#### Recorded information
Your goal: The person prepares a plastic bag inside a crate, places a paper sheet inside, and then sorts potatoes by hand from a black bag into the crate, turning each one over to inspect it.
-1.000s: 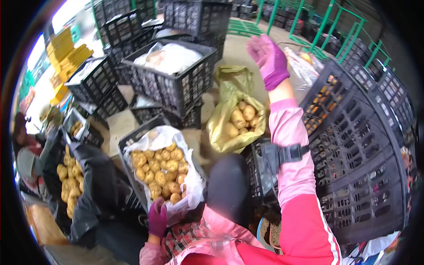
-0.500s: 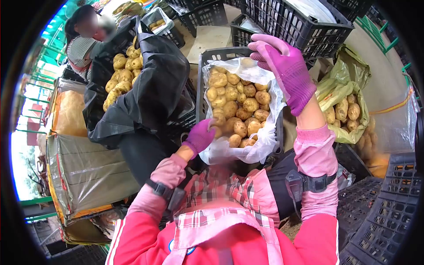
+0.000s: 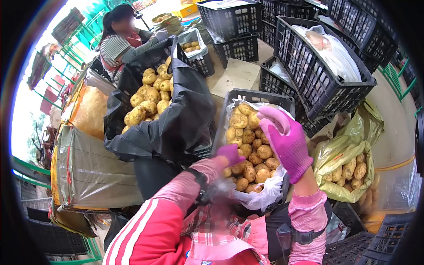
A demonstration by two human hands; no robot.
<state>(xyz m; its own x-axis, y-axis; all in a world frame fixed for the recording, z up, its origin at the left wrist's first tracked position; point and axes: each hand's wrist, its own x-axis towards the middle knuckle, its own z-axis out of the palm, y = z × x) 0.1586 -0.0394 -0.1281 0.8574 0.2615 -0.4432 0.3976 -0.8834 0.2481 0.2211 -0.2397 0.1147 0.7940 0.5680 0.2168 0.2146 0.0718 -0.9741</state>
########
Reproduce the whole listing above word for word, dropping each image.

_Exercise output_:
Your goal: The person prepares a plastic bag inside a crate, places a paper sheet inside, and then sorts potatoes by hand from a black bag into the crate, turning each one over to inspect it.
-1.000s: 
-0.500s: 
+0.000s: 
A demonstration by two human hands; no robot.
<state>(xyz m; its own x-axis, y-axis; all in a world frame fixed for the recording, z up, its origin at the left wrist's first tracked position; point and axes: each hand's wrist, its own x-axis towards the middle knuckle, its own z-axis out of the palm, y = z × x) 0.1586 -0.0394 -0.1281 0.8574 0.2615 -0.4432 0.3976 -0.8834 0.2481 0.2211 -0.2397 0.1147 0.7940 0.5680 0.2168 0.2146 0.0718 -0.9741</state>

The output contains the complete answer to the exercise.